+++ Available data +++

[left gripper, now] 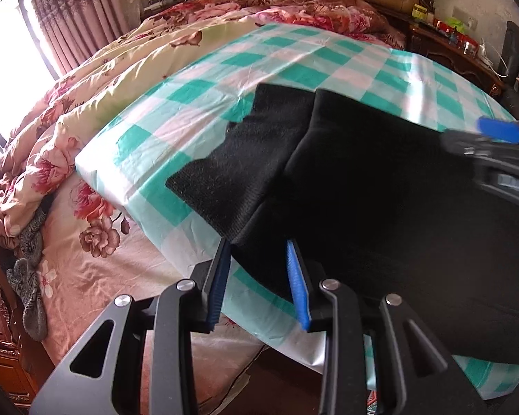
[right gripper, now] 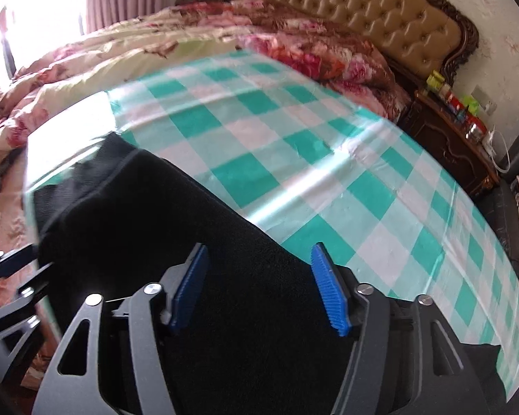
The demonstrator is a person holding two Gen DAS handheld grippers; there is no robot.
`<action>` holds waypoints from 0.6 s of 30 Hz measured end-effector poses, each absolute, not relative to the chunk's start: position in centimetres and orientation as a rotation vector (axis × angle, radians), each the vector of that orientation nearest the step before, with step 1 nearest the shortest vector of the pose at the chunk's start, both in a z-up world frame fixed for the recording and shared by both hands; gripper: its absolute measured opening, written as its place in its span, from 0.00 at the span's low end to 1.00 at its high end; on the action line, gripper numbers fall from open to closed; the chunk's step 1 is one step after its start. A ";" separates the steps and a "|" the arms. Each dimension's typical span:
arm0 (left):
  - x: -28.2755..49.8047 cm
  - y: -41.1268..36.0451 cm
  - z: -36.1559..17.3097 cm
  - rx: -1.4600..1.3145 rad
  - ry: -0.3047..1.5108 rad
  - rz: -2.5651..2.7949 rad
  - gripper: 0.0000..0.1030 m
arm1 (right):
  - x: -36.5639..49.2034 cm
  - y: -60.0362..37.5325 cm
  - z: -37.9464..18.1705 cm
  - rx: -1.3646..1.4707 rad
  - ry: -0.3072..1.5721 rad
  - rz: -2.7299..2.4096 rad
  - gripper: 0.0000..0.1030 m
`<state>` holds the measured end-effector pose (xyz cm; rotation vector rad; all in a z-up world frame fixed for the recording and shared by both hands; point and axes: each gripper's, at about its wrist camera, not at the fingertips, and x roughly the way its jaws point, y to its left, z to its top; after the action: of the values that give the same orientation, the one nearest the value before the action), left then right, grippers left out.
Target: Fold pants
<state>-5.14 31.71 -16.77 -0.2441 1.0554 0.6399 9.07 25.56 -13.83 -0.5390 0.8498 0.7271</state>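
Black pants (left gripper: pixel 363 180) lie partly folded on a green-and-white checked sheet (left gripper: pixel 197 103) spread over the bed, with a ribbed cuff or waistband end (left gripper: pixel 231 173) pointing left. My left gripper (left gripper: pixel 258 245) hovers over the near left corner of the fold. Its blue pads stand apart, the cloth's edge lies between their tips, and the sheet shows through the gap. In the right wrist view the pants (right gripper: pixel 148 214) fill the lower left. My right gripper (right gripper: pixel 259 249) is wide open above them, holding nothing. It also shows blurred at the right edge (left gripper: pixel 494 131).
A floral quilt (left gripper: pixel 69 131) is bunched on the bed to the left, with grey socks (left gripper: pixel 31 276) near its edge. A tufted headboard (right gripper: pixel 380 10) stands at the back. A dark bedside table (right gripper: pixel 449 131) carries small items. Curtains (left gripper: pixel 72 17) hang by a bright window.
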 end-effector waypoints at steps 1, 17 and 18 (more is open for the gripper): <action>-5.2 31.8 -17.0 -0.246 1.058 0.640 0.33 | 8.2 25.0 -13.3 -0.544 0.838 0.743 0.62; -5.2 31.8 -17.4 -0.236 1.065 0.640 0.34 | 3.0 16.2 -17.4 -0.591 1.020 0.750 0.36; -5.2 31.7 -17.4 -0.236 1.064 0.641 0.34 | 3.0 16.0 -17.6 -0.581 1.017 0.754 0.35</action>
<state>-5.21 31.72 -17.38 -0.2365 1.0636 0.6410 2.95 15.95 -17.62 -0.5814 1.0172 0.7535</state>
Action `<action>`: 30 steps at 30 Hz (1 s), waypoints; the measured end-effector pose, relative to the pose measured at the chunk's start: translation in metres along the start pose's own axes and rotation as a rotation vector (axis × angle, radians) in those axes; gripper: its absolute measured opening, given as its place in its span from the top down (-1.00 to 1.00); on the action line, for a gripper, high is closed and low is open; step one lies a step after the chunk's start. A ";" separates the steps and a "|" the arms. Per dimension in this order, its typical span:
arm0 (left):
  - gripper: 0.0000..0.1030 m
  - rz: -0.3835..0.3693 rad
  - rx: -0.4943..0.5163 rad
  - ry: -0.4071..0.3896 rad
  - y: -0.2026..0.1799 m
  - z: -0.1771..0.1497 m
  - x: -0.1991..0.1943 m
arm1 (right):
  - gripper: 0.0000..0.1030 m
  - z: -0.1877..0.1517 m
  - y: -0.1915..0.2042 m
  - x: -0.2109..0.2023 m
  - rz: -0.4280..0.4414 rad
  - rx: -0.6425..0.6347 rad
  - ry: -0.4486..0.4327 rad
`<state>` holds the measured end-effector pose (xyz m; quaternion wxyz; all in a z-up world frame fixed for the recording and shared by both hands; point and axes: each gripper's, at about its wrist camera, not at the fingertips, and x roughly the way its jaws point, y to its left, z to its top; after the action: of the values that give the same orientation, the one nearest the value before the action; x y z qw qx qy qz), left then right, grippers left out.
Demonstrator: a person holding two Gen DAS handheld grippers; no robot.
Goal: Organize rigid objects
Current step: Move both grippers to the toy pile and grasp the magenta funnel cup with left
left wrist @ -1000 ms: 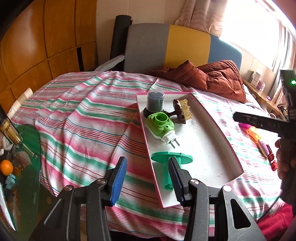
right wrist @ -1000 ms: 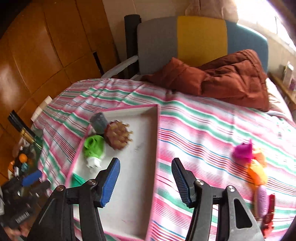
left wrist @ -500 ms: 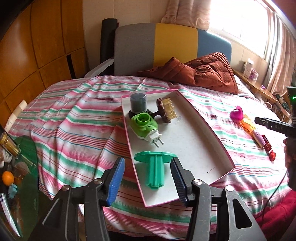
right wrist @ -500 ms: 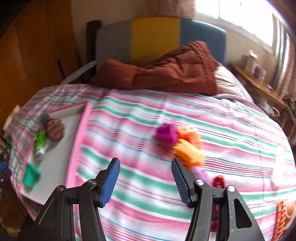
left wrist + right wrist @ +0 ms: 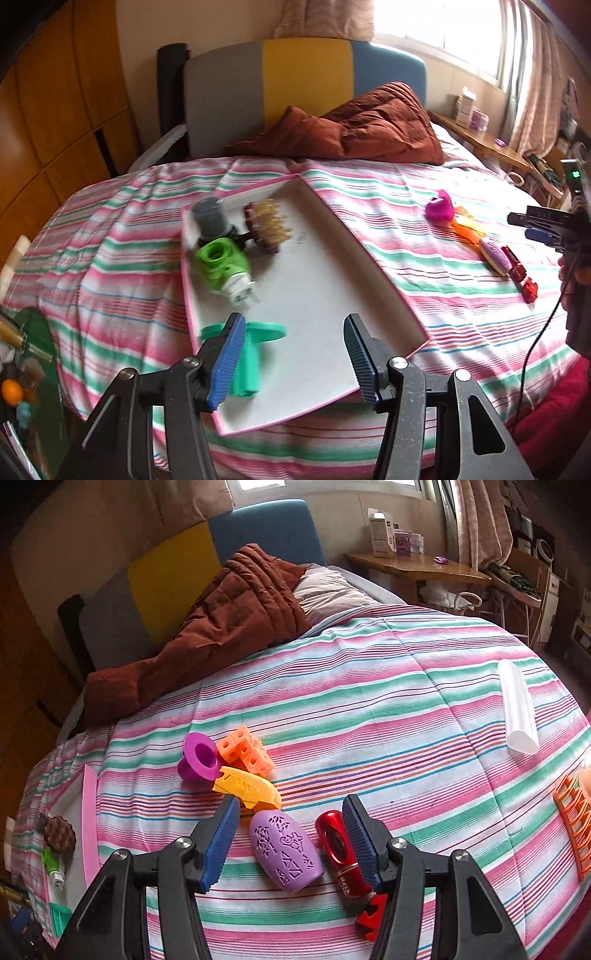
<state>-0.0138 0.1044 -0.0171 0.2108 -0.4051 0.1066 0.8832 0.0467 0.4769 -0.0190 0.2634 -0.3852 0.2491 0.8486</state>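
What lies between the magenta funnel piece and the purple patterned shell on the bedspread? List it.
In the right wrist view, a yellow curved piece lies between the magenta funnel piece and the purple patterned shell. An orange cube block sits beside the funnel, off that line.

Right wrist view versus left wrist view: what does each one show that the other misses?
Only the right wrist view: a white tube, an orange rack and orange blocks. Only the left wrist view: a grey cylinder in the tray, and the open right gripper from outside. Both: the purple case, magenta cup, green plug.
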 end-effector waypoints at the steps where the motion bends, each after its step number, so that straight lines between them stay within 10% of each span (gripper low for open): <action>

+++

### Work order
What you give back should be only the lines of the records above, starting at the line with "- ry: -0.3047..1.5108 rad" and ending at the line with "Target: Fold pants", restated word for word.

### Response area
  - ry: -0.3047..1.5108 rad
  - rz: -2.5651..2.7949 rad
  - gripper: 0.0000..0.1030 m
arm1 (right):
  - x: -36.5639..49.2034 cm
  - y: -60.0362..37.5325 cm
  - z: -37.9464..18.1705 cm
  - rx: -1.3646..1.4707 rad
  - ry: -0.3072..1.5721 rad
  - rz: -2.7299..2.4096 rad
  - gripper: 0.0000..0.1030 m
`<state>` holds the measured end-effector pose (xyz cm; rotation vector rad; all in a z-up world frame fixed for the recording and shared by both hands; point and axes: each gripper's, at about its wrist camera, not at the fingertips, and x roughly the way its jaws point, y to its left, z to its top; after the action: of the values that give the same orientation, the one nearest the value before the action), left then right, grippers left out.
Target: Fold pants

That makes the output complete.